The Daniel Boone Home and Boonesfield Village bring the story of Daniel Boone to life and help visitors to envision life on the frontier.
Today, the historic Daniel Boone Home overlooks the Boonefield Village which is a simulated town with several nineteenth century buildings. Each building has been moved to the site from within fifty miles of the local area.
Buildings such as the general store, school house, and grist mill offer a peek into life on the Missouri frontier. This destination is an all-day adventure that will impress everyone. The day promises to be both fun and educational and entertaining. While visiting, travelers will find a good choice of restaurants, B&B's, wineries, other historic places to visit.
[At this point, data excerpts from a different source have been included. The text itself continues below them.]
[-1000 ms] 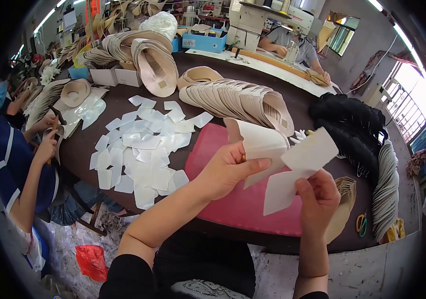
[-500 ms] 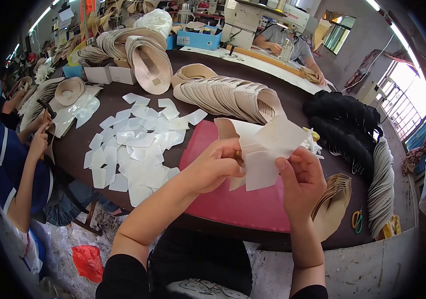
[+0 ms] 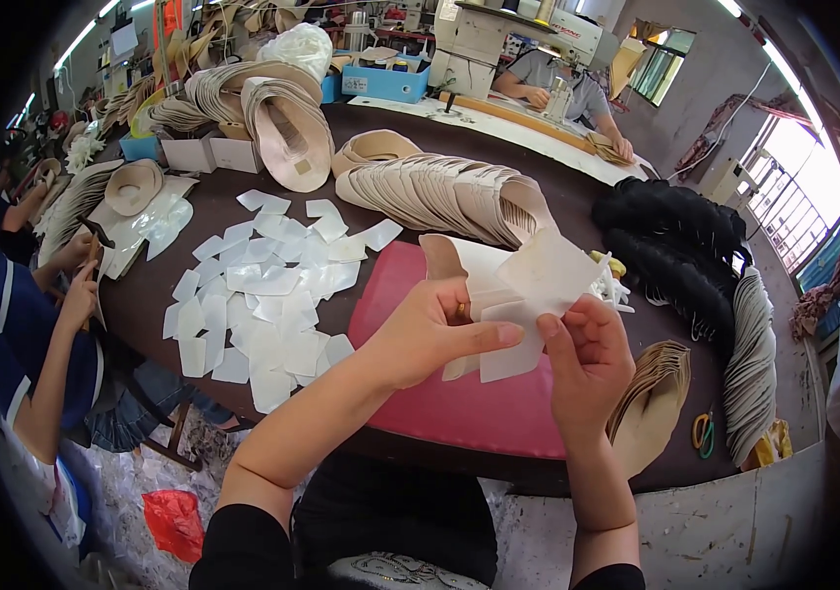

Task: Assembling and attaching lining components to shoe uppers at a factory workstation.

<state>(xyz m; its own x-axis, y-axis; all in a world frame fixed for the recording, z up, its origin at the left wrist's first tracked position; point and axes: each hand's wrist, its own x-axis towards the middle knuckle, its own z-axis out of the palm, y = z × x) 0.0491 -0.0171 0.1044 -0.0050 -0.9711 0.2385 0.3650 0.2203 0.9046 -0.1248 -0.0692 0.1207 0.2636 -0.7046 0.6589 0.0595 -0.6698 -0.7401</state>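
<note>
My left hand (image 3: pixel 420 339) grips a beige shoe upper (image 3: pixel 442 258) with a pale lining, its thumb stretched across the white pieces on it. On the near side of the upper lie a white stiffener piece (image 3: pixel 550 267), raised at the upper right, and another overlapping below it. My right hand (image 3: pixel 589 364) pinches the edge of the white pieces between thumb and fingers; its other fingers are curled. Both hands are above a red mat (image 3: pixel 498 418), close together. Left of the mat spreads a pile of loose white stiffener pieces (image 3: pixel 267 295).
Beyond the mat stands a row of nested beige uppers (image 3: pixel 430 187). Black uppers (image 3: pixel 670 251), a folded tan stack (image 3: pixel 651 403) and small scissors (image 3: pixel 703 435) lie at right. A co-worker's hand (image 3: pixel 79 295) holds a hammer at left; another person sits behind a sewing machine (image 3: pixel 474 59).
My left thumb has straightened out to the right over the white pieces, where it was bent back before. My right hand keeps its pinch. The whole view has shifted slightly.
</note>
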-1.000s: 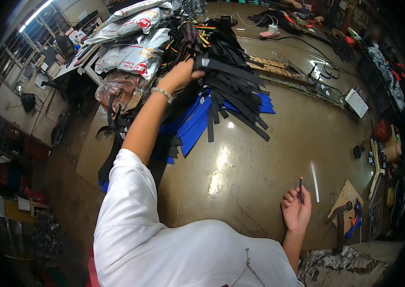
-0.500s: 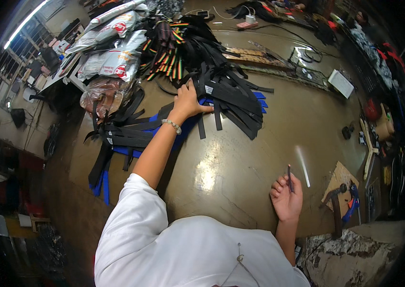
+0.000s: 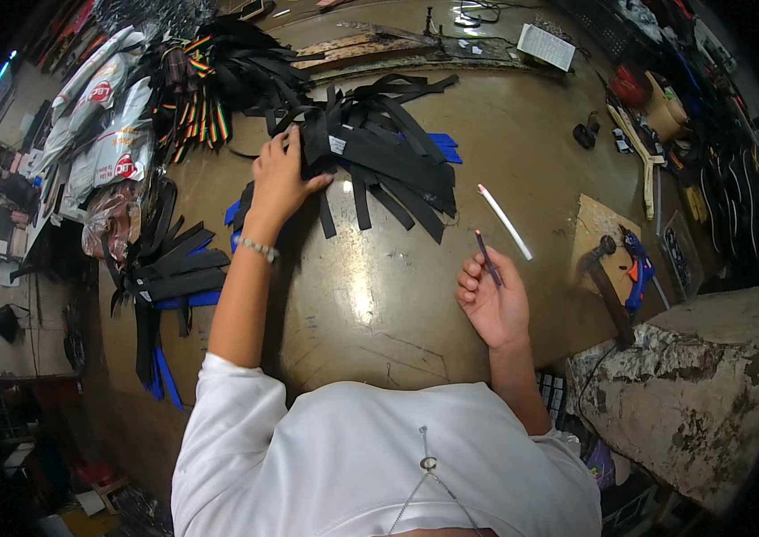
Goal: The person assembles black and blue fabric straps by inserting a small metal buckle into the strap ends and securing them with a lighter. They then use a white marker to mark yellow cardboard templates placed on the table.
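Head view: black strap bundle (image 3: 388,159) touches the left hand (image 3: 281,182), grip indeterminable, its long axis running rightward from that hand; right hand (image 3: 497,300), farther off, grasps dark pencil (image 3: 488,259).

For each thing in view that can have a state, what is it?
Black straps: piled, ends fanned out
Left hand: against the black straps, thumb spread
Dark pencil: held, tip pointing away from person
Right hand: curled around the dark pencil
White stick: lying on table, unheld
Hammer: lying down
White bags: stacked
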`<state>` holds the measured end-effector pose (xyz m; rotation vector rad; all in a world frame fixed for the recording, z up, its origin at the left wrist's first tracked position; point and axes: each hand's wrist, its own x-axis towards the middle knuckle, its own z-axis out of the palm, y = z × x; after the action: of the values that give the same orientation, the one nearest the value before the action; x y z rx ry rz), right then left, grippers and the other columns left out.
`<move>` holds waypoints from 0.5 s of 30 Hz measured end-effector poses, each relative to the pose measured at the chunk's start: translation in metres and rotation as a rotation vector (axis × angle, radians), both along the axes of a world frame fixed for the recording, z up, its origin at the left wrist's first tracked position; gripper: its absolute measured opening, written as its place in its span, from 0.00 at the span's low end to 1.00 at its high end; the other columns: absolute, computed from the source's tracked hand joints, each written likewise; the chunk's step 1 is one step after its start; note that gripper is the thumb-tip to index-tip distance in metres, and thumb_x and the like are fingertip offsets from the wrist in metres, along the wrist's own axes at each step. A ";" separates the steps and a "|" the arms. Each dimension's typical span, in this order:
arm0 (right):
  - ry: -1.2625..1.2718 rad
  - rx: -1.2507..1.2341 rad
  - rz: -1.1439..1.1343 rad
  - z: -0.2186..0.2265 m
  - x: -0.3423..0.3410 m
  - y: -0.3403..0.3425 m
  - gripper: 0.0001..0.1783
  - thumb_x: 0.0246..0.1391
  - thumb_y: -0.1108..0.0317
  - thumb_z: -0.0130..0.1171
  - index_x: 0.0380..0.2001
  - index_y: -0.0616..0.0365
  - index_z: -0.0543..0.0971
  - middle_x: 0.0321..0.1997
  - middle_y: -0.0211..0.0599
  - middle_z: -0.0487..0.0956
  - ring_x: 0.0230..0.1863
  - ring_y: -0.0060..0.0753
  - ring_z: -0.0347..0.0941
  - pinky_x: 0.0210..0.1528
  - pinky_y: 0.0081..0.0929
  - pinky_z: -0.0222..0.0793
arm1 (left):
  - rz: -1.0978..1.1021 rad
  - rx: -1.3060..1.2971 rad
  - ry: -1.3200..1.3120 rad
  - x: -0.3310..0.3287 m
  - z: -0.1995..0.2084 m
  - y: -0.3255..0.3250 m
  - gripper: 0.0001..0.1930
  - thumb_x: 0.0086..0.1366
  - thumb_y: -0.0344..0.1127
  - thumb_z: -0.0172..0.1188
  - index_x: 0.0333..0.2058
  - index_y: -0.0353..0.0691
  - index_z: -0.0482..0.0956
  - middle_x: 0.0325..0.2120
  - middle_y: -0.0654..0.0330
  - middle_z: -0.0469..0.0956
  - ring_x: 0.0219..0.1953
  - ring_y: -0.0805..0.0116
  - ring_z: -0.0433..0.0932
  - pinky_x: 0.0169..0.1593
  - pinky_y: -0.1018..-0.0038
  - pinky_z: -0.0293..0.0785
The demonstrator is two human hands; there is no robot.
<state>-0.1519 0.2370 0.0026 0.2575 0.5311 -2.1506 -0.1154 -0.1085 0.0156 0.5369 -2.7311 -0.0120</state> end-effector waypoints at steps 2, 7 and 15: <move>-0.009 -0.028 -0.016 0.001 -0.001 0.001 0.11 0.65 0.61 0.45 0.33 0.56 0.70 0.28 0.30 0.68 0.28 0.25 0.63 0.29 0.23 0.62 | -0.018 0.016 0.090 0.011 0.016 0.019 0.34 0.53 0.39 0.68 0.59 0.39 0.67 0.52 0.51 0.70 0.53 0.52 0.69 0.55 0.57 0.65; -0.041 -0.024 0.001 0.000 -0.003 -0.001 0.11 0.65 0.61 0.45 0.32 0.55 0.70 0.28 0.30 0.68 0.28 0.25 0.63 0.29 0.23 0.62 | -0.494 0.230 0.296 -0.009 0.019 0.091 0.20 0.53 0.28 0.63 0.47 0.47 0.79 0.47 0.55 0.72 0.50 0.54 0.70 0.53 0.61 0.66; -0.004 -0.105 -0.050 -0.001 -0.005 0.008 0.10 0.64 0.61 0.48 0.32 0.55 0.72 0.28 0.30 0.70 0.29 0.25 0.65 0.30 0.23 0.62 | -0.609 0.534 0.020 -0.051 0.007 0.068 0.14 0.55 0.33 0.67 0.42 0.46 0.82 0.45 0.62 0.77 0.53 0.60 0.69 0.57 0.66 0.62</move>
<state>-0.1570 0.2448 0.0021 0.2186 0.4119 -2.2182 -0.1660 -0.0407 0.0228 -0.1908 -2.7448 -0.9022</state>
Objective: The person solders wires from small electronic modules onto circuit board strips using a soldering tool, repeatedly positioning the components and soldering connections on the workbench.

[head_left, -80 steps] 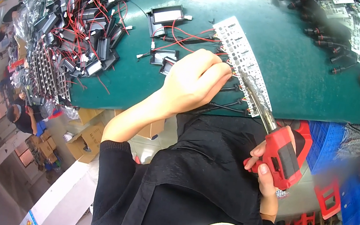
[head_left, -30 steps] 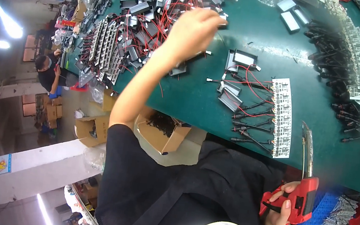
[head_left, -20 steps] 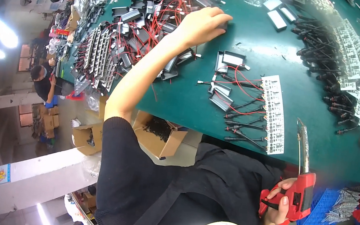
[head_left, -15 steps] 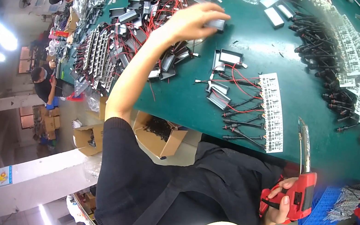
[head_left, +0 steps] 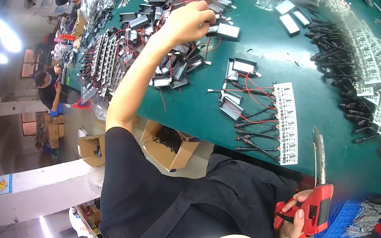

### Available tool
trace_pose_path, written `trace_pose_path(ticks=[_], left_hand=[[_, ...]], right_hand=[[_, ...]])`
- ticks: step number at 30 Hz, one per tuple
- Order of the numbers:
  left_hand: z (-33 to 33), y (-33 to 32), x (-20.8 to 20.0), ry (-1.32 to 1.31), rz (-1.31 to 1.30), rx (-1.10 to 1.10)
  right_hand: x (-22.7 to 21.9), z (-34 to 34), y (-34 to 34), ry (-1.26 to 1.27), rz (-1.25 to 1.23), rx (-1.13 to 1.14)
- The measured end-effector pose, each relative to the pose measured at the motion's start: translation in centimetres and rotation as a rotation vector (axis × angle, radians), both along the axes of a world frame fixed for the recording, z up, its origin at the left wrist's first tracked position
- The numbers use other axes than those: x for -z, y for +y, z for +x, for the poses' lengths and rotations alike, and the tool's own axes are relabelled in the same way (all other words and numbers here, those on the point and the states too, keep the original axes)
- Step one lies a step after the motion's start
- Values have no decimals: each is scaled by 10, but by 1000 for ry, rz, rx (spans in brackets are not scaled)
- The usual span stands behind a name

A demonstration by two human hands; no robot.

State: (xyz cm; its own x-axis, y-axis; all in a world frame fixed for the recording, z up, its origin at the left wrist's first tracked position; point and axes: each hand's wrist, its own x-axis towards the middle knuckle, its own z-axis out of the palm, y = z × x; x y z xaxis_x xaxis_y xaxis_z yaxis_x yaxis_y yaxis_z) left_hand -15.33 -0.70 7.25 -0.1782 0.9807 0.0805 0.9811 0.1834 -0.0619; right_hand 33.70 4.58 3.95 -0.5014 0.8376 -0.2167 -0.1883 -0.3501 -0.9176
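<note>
My left hand [head_left: 188, 23] reaches over a heap of small black cases with red wires [head_left: 178, 65], its fingers curled downward. The fingertips are hidden, so what they grip cannot be made out. Right beside them lies a case with a pale top [head_left: 227, 31]. Low on the right, my right hand [head_left: 294, 222] is wrapped round the handle of a red soldering gun [head_left: 319, 209], whose long metal tip points up over the table edge. Left of that tip lies a white circuit-board strip [head_left: 286, 123], with black cable connectors [head_left: 257, 136] and wired cases [head_left: 231, 106] along its left side.
A row of black cables [head_left: 333, 56] and stacked white board strips [head_left: 378, 83] line the green table's [head_left: 186, 113] right side. More board strips [head_left: 105, 59] lie left of the heap. Below the edge stand a cardboard box [head_left: 167, 145] and a blue crate [head_left: 339, 225]. People work at far left.
My left hand has moved left and slightly down, its outstretched fingers now curled. The pale-topped case beside it is more fully exposed. My right hand and the soldering gun have barely moved.
</note>
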Motion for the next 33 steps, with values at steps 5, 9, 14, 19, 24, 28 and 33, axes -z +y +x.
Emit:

The Boone Home Tour “focuses on the two-hundred-year-old, Georgian-style home of Daniel Boone. A guided walk starts with several points of interest before entering the home. Once inside, visitors will experience three floors of the home including the kitchen, parlor, and Daniel Boone's bedroom.”
The Boonefield Village Tour “focuses on the Boonefield Village, which is a collection of over a dozen nineteenth-century buildings brought to this site to represent life in the 1800's. Visitors tour four-to-five historic buildings learning what life was like on the Missouri frontier. The village buildings include the schoolhouse, the Old Peace Chapel, the grist mill, and the general mercantile, to name a few.”
Boone is most famous for his exploration and settlement of what is now Kentucky, which was then part of Virginia-but, on the other side of the mountains from the settled areas. Despite resistance from American Indian tribes, Boone blazed his Wilderness Road through the Cumberland Gap in the Appalachian Mountains from North Carolina and Tennessee into Kentucky in 1775.
Boone served in the Virginia General Assembly during the Revolutionary War. He was a sheriff and held the rank of Lieutenant Colonel. Later, Boone worked as a surveyor and merchant. He lost a large sum of his money through Kentucky land speculation. At the invitation of the Spanish, the family immigrated to Missouri (then upper Louisiana) in 1779. He spent most of the last two decades of his life (1800–1820) in Defiance.
Born in Pennsylvania in 1734, Daniel was one of 11 children born to Quakers, Squire Boone and Sarah Morgan. When Daniel Boone came to settle in Missouri, he was 65 years old. He brought his wife, Rebecca, and several of his children.
Daniel acquired several hundred acres near the Boone home. The home was, in fact, the home of Boone's youngest son, Nathan Boone. Boone and Rebecca spent their time living in their son's home rather than on their own nearby property. The home took several years to construct.
The house is four stories tall and the limestone walls are two and one-half feet thick. The thickness of the walls would protect the family in case of an attack from Indians.
He was appointed judge of the region. Be sure to check out “the hanging tree” in Boone's front yard. When visiting the old home pay particular attention to the excellent craftsmanship of the interior detail of the rooms done by the Boone men.
Missouri provided the Boone family with all the essentials they needed to survive: good land that was farmable and bountiful with trees and plants, natural water source, and plenty of game to hunt for food. All of these were essential to living on the frontier.
Boone spent his final years in the company of his children and grandchildren. As health permitted, he hunted and trapped in the nearby woods. Daniel Boone passed away in the home in 1820.
The Historic Daniel Boone Home and Boonefield Village is owned and operated by Lindenwood University.
The site's mission is to “provide a center for fully integrated learning on all education levels; to preserve and protect the historic structures, collections, and natural resources that comprise the facility; and to interpret the early American frontier experience in Missouri as exemplified by the Boone family and their contemporaries.”
The Boone Home brings glimpses of the legacy of Daniel Boone to visitors. He once said, “Nature here was a series of wonders, and a fund of delight.”